■ WHAT THE TASK REQUIRES
Go line by line through the data below and work out how many lines contain "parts"; the answer is that number alone.

■ RECORDED DATA
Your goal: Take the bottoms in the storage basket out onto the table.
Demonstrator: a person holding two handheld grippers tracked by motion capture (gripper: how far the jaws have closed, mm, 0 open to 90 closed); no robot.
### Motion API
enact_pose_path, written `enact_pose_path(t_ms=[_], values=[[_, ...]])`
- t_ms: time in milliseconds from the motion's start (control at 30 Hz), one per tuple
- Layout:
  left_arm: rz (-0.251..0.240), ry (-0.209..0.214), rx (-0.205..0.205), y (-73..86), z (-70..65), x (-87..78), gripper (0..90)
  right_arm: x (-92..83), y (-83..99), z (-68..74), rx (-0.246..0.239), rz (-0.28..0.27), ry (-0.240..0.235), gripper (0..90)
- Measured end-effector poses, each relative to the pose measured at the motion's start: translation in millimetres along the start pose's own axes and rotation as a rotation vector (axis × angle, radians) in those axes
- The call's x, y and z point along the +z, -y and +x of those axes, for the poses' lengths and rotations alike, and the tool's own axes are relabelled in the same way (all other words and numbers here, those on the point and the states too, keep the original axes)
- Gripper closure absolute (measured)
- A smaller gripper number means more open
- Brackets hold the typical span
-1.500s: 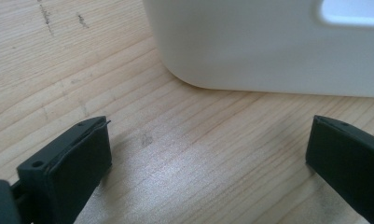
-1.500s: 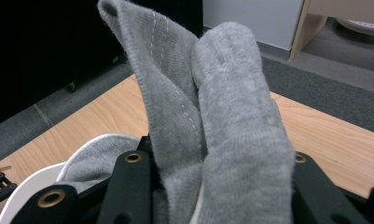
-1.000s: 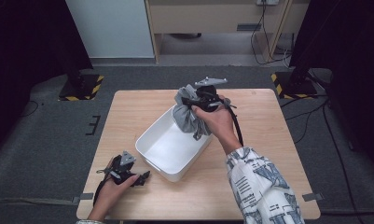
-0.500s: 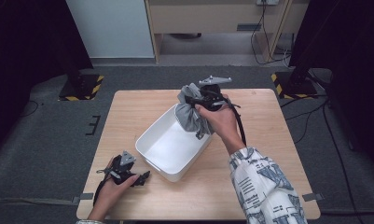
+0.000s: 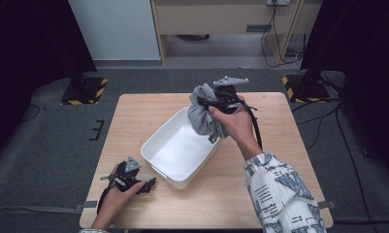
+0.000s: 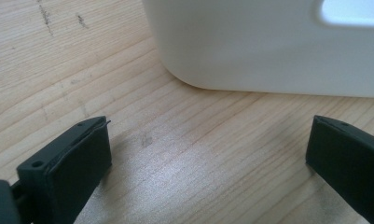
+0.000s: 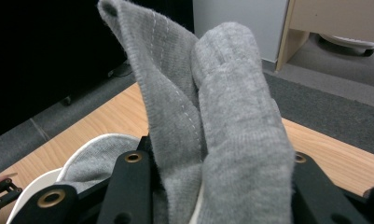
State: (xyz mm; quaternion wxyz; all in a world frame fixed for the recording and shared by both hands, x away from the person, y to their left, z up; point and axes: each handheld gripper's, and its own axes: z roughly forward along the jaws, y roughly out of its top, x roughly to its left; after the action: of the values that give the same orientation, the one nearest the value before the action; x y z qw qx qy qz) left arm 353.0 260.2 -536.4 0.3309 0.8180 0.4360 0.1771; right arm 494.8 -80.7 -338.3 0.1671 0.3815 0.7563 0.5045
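Grey cloth (image 5: pixel 205 115): one piece, bunched between the jaws of the right claw (image 5: pixel 216 103), clamped there, with folds standing up past the jaws (image 7: pixel 212 121). Held at the far corner of the white tub (image 5: pixel 169 167), its lower end hanging over the rim and into the tub. Right hand (image 5: pixel 235 121) wrapped around that claw.

Left claw (image 5: pixel 142 185): down on the desk (image 5: pixel 134 116) near the front left corner, just beside the tub's near wall (image 6: pixel 250 42), well apart from the cloth. Jaws spread wide, bare wood between them.

Count: one cloth, one tub, two claws, one desk.
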Motion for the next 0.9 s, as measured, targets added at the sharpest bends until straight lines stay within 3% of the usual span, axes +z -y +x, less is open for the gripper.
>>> enact_pose_path(t_ms=[900], values=[[0.0, 0.002, -0.002, 0.1, -0.1, 0.0, 0.0, -35.8, 7.6, -31.5, 0.021, -0.005, 0.045, 61.6]])
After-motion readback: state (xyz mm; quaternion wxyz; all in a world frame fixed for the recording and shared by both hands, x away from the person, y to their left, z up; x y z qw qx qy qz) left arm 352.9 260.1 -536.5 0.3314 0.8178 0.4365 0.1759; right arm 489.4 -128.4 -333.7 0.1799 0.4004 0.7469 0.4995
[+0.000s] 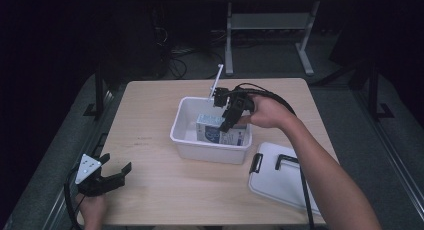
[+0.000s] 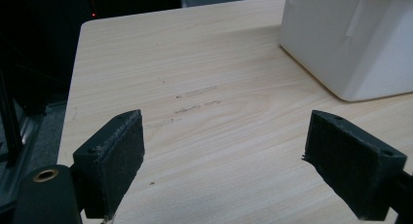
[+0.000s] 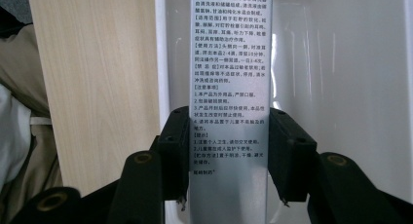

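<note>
A: Where is the right gripper point(image 1: 231, 121)?
B: Over the right part of the white bin point(image 1: 186, 140) at mid table point(image 1: 150, 155), reaching down into it. In the right gripper view its jaws are closed against both long sides of a narrow printed carton point(image 3: 229, 87), which runs away from the gripper along the bin's floor.

A: What does the carton look like from above?
B: Blue and white, lying inside the bin toward its near right corner, just under the gripper.

A: And the left gripper point(image 1: 114, 174)?
B: Near the table's near left edge, well apart from the bin. Its jaws stand wide apart with bare wood between them; nothing is held.

A: Anything else around?
B: The bin's white lid point(image 1: 280, 182) with black handles lies flat on the near right of the table, under the person's right forearm. A thin white stick point(image 1: 215, 82) rises at the bin's far rim.
</note>
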Tool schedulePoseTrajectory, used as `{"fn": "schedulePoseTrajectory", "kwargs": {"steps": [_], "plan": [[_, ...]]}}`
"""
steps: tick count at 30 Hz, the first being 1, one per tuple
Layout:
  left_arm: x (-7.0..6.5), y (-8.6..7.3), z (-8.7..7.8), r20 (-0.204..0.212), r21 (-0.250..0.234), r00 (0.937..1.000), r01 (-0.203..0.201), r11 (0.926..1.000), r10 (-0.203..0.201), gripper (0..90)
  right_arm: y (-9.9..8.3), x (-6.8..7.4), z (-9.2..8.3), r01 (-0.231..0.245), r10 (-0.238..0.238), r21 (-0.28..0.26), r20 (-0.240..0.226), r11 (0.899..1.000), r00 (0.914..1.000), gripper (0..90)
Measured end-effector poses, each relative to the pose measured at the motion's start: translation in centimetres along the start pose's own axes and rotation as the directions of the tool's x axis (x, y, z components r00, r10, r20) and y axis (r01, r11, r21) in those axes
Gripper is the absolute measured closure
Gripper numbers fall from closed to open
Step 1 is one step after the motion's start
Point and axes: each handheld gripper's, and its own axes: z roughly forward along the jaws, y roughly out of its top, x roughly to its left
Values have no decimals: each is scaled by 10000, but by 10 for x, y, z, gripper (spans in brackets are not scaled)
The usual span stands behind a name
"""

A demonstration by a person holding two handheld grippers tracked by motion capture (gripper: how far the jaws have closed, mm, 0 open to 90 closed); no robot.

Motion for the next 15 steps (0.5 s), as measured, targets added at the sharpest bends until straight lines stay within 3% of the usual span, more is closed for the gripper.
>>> {"fn": "schedulePoseTrajectory", "kwargs": {"steps": [15], "plan": [[0,0,0,14,28,10000,2,10000,-2,137,-5,-4,23,-73,73,104,-67,9999,10000,553]]}}
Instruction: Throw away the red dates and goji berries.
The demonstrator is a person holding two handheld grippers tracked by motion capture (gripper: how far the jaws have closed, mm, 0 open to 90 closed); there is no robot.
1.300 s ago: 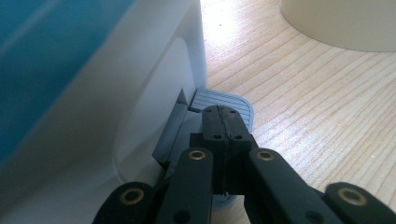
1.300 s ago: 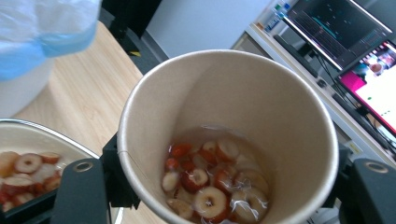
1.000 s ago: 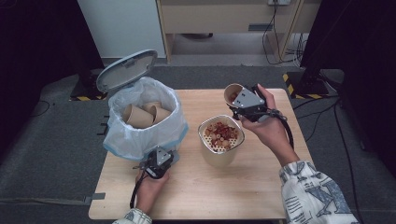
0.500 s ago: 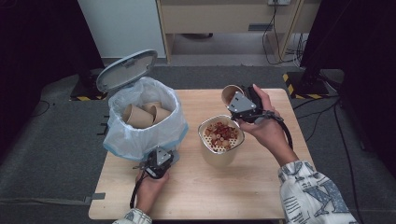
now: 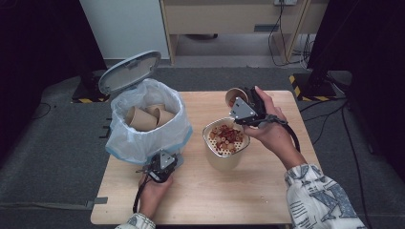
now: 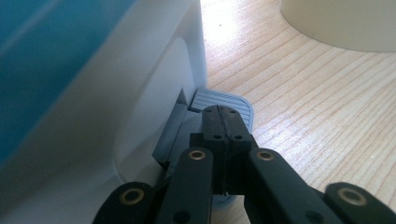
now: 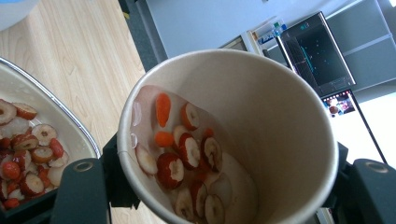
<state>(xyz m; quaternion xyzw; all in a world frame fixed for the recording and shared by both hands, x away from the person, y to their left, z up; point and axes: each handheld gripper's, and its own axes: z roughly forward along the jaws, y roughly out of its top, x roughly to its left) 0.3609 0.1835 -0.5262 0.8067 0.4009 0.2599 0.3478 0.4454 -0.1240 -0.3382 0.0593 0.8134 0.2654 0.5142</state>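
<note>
A brown paper cup [image 5: 235, 95] is clamped in my right gripper [image 5: 243, 107] and tipped over the table's far side. In the right gripper view the cup [image 7: 280, 107] sits between both jaws of my right gripper [image 7: 224, 191] with red and white dried fruit slices [image 7: 187, 158] inside. Just below it stands a cream tub [image 5: 223, 161] full of the same slices [image 5: 227, 137]. My left gripper [image 5: 166, 161] is shut, its tips resting on the grey pedal [image 6: 233, 100] of a white bin [image 5: 143, 140]; my left gripper's [image 6: 223, 112] jaws are pressed together with nothing between them.
The bin's lid [image 5: 130, 71] stands up and open, and several used paper cups [image 5: 143, 119] lie inside its plastic liner. The wooden table [image 5: 267, 200] is bare at the front right. Dark floor and cables surround the table.
The right gripper with the cup has shifted slightly left and nearer the tub. The left hand has stayed on the pedal and the lid has stayed up.
</note>
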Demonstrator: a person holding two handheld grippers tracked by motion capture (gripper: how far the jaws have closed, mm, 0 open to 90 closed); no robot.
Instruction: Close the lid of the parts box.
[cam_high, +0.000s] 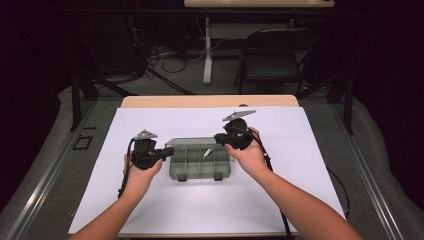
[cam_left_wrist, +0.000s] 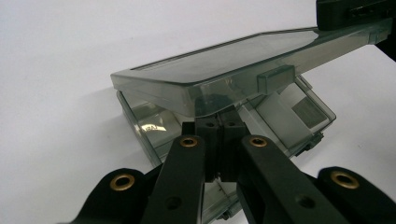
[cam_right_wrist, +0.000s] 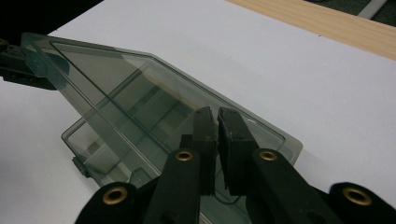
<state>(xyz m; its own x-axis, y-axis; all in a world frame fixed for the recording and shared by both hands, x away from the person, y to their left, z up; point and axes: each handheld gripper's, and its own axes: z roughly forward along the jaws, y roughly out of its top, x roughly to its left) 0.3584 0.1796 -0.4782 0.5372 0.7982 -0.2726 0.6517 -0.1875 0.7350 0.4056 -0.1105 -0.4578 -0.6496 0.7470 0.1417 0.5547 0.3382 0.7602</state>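
Now, with both tongs clenched, left and right pinching the lid, swing it evenly (no twisting) over the box.

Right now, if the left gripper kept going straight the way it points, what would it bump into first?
Most likely the clear box's lid. The left gripper, jaws shut, sits right under the lid's raised front edge, above the box's open tray. Whether they already touch is hard to tell.

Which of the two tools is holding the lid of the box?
The right tool: its jaws pinch the lid's edge. The left tool sits shut under the raised lid, against the box.
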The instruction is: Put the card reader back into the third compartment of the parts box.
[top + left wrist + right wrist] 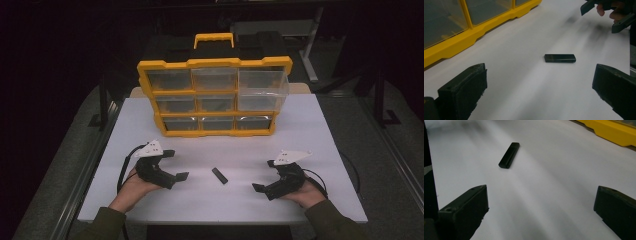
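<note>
Small black bar (219, 175), flat and oblong, lies on the white table (310, 130) near the front edge, roughly midway between the two grippers and touching neither. In the high view it sits at a slant, one end pointing far-left. Left gripper (176, 165) rests on the table to the left of the bar, held in the person's left hand (137, 185); its fingers (464, 93) are spread wide and released, nothing between them, aimed toward the bar. Right gripper (265, 175) rests to the right, held in the right hand (302, 192); its fingers (465, 213) are likewise spread apart and empty, the bar lying ahead of them. Each gripper carries a grey three-cornered plate on top and trails a black cable. At the far side of the table stands a yellow organizer case (215, 97), upright, with a grid of clear-fronted drawers and a carry handle on top. Upper right drawer (262, 82) juts out from the frame. Drawer contents cannot be made out.
</note>
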### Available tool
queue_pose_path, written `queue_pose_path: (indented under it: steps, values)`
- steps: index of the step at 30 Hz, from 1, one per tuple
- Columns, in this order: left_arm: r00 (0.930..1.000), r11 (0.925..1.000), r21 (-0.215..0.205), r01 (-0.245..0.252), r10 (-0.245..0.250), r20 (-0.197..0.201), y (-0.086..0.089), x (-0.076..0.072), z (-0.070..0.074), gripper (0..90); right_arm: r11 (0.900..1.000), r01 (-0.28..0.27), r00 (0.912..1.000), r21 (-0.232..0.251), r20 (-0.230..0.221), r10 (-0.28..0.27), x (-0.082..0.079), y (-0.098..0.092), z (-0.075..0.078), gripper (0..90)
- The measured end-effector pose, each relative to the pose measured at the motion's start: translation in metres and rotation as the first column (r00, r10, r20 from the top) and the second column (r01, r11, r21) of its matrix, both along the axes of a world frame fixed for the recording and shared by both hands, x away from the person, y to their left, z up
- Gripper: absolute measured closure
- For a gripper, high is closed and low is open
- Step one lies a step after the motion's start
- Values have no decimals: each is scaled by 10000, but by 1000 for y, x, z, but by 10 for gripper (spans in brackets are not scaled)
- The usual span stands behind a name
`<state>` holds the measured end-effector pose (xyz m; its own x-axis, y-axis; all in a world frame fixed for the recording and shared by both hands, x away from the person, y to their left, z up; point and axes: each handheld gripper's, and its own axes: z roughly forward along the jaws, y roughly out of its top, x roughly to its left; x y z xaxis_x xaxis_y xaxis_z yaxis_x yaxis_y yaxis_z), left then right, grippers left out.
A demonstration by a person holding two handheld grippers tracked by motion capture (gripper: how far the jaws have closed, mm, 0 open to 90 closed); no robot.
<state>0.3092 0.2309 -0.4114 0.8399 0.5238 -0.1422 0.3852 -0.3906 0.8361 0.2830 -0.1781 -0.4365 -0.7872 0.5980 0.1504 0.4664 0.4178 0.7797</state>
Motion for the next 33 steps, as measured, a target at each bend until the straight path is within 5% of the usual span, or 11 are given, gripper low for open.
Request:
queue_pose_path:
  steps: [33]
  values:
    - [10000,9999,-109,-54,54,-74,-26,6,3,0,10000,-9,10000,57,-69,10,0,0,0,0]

■ OUTPUT FOR THIS TASK
2